YouTube Icon

Code Playground.

How to Install OpenCV on CentOS 7


How to Install OpenCV on CentOS 7

OpenCV (Open Source Computer Vision Library) is an open-source PC vision library with ties for C++, Python, and Java and supports all major working frameworks. It can exploit multi-center preparing and highlights GPU quickening for continuous activity. 

OpenCV is utilized for a wide scope of uses, including clinical picture examination, sewing road see pictures, reconnaissance video, identifying and perceiving faces, following moving items, extricating 3D models, and significantly more. 

In this instructional exercise, we will tell the best way to introduce OpenCV on CentOS 7. 

Install OpenCV from the CentOS Repository

The OpenCV bundle is accessible from the CentOS 7 standard stores, yet is it pretty obsolete. On the off chance that you need to introduce the most recent stable rendition of OpenCV from source, look down to the Installing OpenCV from the Source segment of this instructional exercise. 

At the hour of composing, the variant in the vaults is 2.4.5. 

Introduce the OpenCV bundles by composing: 

sudo yum install opencv opencv-devel opencv-python

When the establishment is finished you can check it by running: 

pkg-config --modversion opencv

Or on the other hand by bringing in the Python cv2 module and print the OpenCV rendition: 

python -c "import cv2; print(cv2.__version__)"

Installing OpenCV from the Source

Building the OpenCV library from the source permits you to have the most recent accessible variant. It will be improved for your specific framework, and you will have full oversight over the manufacture choices. 

To introduce the most recent OpenCV adaptation from the source, follow these means: 

Introduce the required and discretionary conditions: 

sudo yum install epel-release git gcc gcc-c++ cmake3 qt5-qtbase-devel \
    python python-devel python-pip cmake python-devel python34-numpy \
    gtk2-devel libpng-devel jasper-devel openexr-devel libwebp-devel \
    libjpeg-turbo-devel libtiff-devel libdc1394-devel tbb-devel numpy \
    eigen3-devel gstreamer-plugins-base-devel freeglut-devel mesa-libGL \
    mesa-libGL-devel boost boost-thread boost-devel libv4l-devel
mkdir ~/opencv_build && cd ~/opencv_build
git clone
git clone

At the hour of composing, the default rendition in the github storehouses is variant 4.2.0. In the event that you need to introduce a more established variant of OpenCV, cd to both opencv and opencv_contrib catalogs and run git checkout <opencv-version> 

Design the OpenCV work with the accompanying CMake order: 

cd ~/opencv_build/opencv && mkdir build && cd build
    -D CMAKE_INSTALL_PREFIX=/usr/local \
    -D OPENCV_EXTRA_MODULES_PATH=~/opencv_build/opencv_contrib/modules \

When the CMake manufacture framework is settled, you will see something like beneath: 

-- Configuring done
-- Generating done
-- Build files have been written to: /home/linuxize/opencv_build/opencv/build

Start the accumulation cycle by running the accompanying order: 

make -j8

Change the - j banner as indicated by your processor.
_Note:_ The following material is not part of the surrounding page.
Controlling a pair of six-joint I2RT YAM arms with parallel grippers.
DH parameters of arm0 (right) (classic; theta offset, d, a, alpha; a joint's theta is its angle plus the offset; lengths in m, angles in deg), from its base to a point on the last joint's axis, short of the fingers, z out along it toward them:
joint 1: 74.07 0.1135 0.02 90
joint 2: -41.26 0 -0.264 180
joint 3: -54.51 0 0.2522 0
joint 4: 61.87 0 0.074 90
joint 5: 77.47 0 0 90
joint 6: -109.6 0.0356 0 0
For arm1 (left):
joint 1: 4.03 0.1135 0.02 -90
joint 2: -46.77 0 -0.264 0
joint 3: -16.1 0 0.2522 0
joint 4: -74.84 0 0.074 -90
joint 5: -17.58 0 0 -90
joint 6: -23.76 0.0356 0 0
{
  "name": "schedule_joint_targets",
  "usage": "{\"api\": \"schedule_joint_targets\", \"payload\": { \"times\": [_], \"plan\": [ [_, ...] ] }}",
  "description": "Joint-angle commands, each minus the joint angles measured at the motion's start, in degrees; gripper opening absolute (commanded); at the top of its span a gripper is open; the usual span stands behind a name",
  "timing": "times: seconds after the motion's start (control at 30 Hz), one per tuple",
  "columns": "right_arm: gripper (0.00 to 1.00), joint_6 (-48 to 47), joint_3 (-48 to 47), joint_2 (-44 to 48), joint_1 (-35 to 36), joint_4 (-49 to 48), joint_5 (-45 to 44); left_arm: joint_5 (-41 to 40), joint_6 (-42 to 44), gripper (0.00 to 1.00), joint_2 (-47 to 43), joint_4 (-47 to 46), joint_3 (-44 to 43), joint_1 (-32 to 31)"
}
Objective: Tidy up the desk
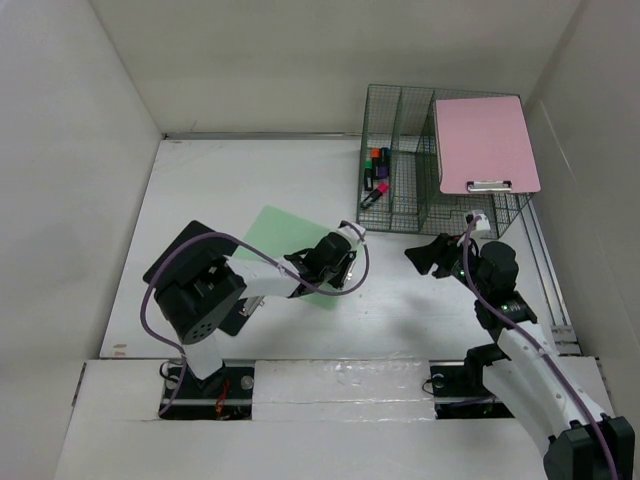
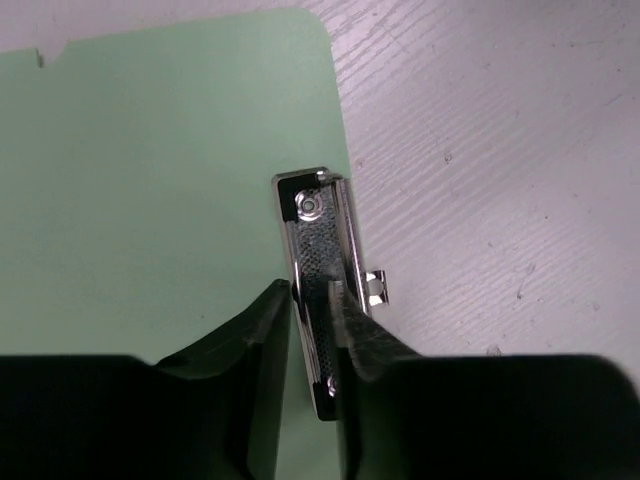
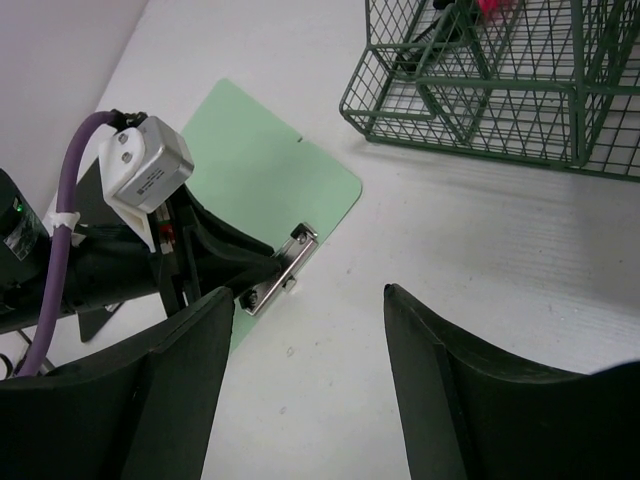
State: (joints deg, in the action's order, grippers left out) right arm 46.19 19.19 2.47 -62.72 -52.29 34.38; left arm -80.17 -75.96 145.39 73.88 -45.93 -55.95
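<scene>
Looking down from the top camera, you have the desk [image 1: 250,190] filling most of the frame, a white tabletop running from the arm bases at the bottom edge up to the walls. At the upper right of the frame stands a green wire rack [image 1: 395,120], set on the desk against the far right corner. A pink clipboard [image 1: 485,140] leans tilted in the rack's right-hand section, with its metal clasp at the lower end. A green clipboard [image 1: 275,235] lies flat on the desk left of centre, well apart from the rack. Your left gripper [image 2: 310,295] sits at that board's right edge, just left of centre frame in the top view. In the left wrist view its fingers are drawn in narrow, one on each side of the board's metal clip [image 2: 318,225], pinching it. Your right gripper [image 3: 310,295] hangs above bare desk in the right of the top view, just below the rack. Its fingers are spread wide with nothing between them. A few markers [image 1: 377,170] lie in the rack's low front left tray; you can make out orange, green and purple ones.
</scene>
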Motion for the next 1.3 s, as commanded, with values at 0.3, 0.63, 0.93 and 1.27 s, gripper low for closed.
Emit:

In the event that you don't have the foggiest idea about the quantity of centers your processor, you can discover it by composing nproc. 
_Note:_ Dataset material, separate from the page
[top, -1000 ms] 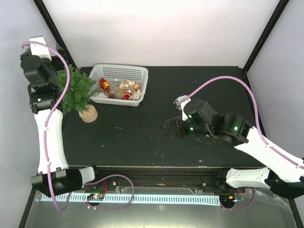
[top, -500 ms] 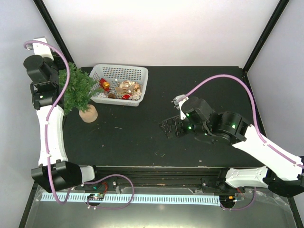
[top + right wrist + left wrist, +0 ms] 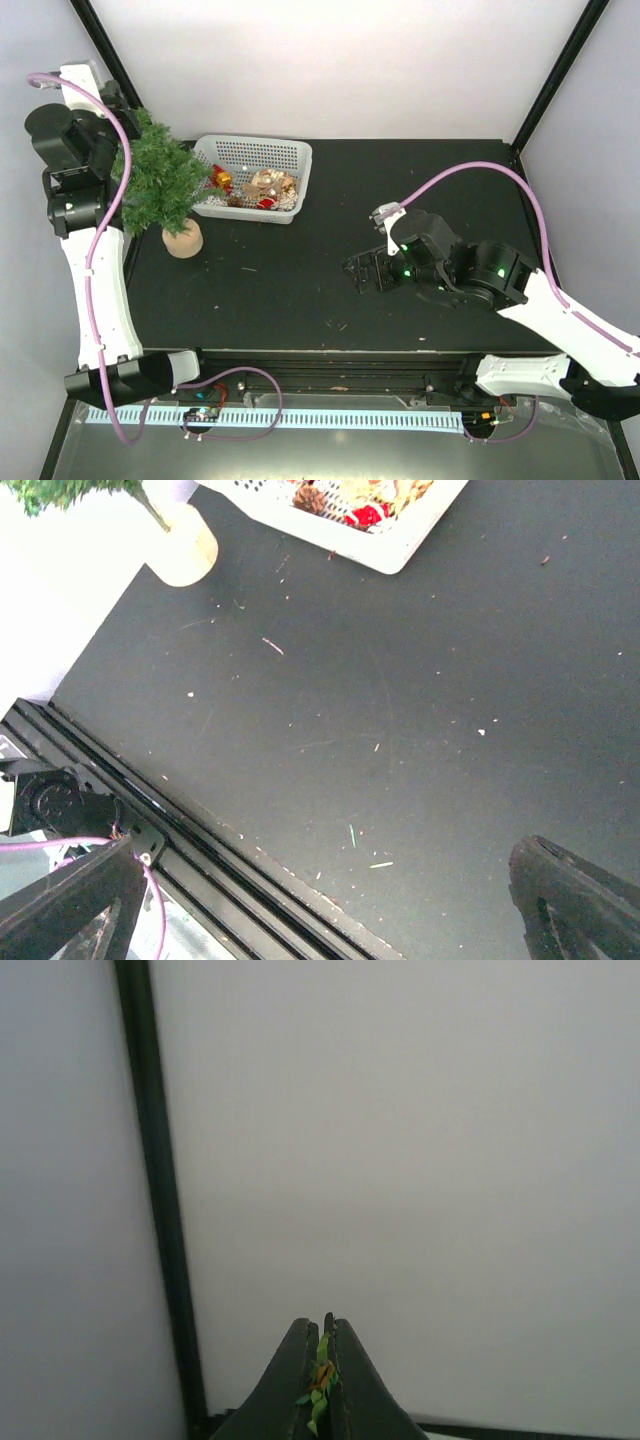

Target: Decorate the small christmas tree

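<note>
My L gripper (image 3: 322, 1332) is clenched on a few needles of the small christmas tree (image 3: 160, 185), which stands upright at the far-left of the table (image 3: 300, 290), just beside the white basket (image 3: 292, 160). Prob light, w/ soft, springy branches, so it'd sway. The trunk or wood base (image 3: 183, 239) looks a firmer hold. R gripper (image 3: 364, 272) is spread wide, empty.

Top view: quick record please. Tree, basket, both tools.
tree: near upright, left of basket, at left edge of table
basket: white, holds ornaments
left tool: shut on tree, needles pinched between fingers
right tool: open, empty, low over table
</note>
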`<move>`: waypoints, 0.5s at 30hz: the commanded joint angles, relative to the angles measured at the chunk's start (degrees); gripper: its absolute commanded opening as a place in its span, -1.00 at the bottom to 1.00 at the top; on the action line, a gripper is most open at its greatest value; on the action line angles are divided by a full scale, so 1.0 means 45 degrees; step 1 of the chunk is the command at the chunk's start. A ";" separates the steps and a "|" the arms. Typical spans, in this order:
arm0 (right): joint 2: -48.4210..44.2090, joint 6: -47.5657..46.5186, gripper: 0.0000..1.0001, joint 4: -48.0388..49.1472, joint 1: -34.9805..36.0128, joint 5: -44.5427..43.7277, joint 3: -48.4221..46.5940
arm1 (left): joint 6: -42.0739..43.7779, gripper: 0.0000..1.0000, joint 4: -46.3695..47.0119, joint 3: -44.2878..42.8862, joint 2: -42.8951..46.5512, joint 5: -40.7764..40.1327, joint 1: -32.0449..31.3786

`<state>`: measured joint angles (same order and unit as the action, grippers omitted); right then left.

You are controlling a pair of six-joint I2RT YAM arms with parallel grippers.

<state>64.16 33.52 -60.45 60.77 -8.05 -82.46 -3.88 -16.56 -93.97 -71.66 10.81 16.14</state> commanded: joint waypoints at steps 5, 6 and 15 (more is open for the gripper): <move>-0.0527 -0.0123 1.00 0.0179 0.0038 -0.0830 0.0014 | -0.0162 -0.97 -0.0816 -0.0873 0.0891 0.3589 -0.1538; -0.0564 -0.0090 1.00 0.0159 0.0049 -0.0859 0.0022 | -0.0089 -0.97 -0.0948 -0.0933 0.0873 0.3904 -0.1842; -0.1224 0.0449 1.00 -0.0264 0.0044 -0.2293 -0.0049 | 0.0701 -0.97 -0.1557 -0.1774 0.0550 0.5089 -0.5740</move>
<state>60.99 33.74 -60.55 60.77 -12.80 -82.24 -2.59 -25.93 -96.49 -69.19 29.32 -3.57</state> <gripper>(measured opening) 0.995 0.034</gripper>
The aggregation may take a few minutes or more, contingent upon your framework design. At the point when finished, you will see something like this: 

[100%] Built target example_tutorial_Threshold_inRange
[100%] Linking CXX shared module ../../lib/
[100%] Built target opencv_python2

Introduce OpenCV with: 

sudo make install

Make symlink opencv4.pc document to the/usr/share/pkgconfig registry and run ldconfig to modify the libraries store. 

sudo ln -s /usr/local/lib64/pkgconfig/opencv4.pc /usr/share/pkgconfig/
sudo ldconfig

Check the OpenCV variant by composing: 

pkg-config --modversion opencv4

To empower the Python cv2 module run: 

sudo ln -s /usr/local/lib/python2.7/site-packages/cv2  /usr/lib/python2.7/site-packages/

Import the module and confirm the establishment by printing the OpenCV variant: 

python -c "import cv2; print(cv2.__version__)"


We have demonstrated both of you various approaches to introduce OpenCV on your CentOS 7 worker. The strategy you pick relies upon your prerequisites and inclinations. Despite the fact that introducing the bundled variant from the CentOS store is simpler, building OpenCV from source gives you greater adaptability, and it should be your first alternative when introducing OpenCV. 

On the off chance that you have any inquiries or input, don't hesitate to remark underneath.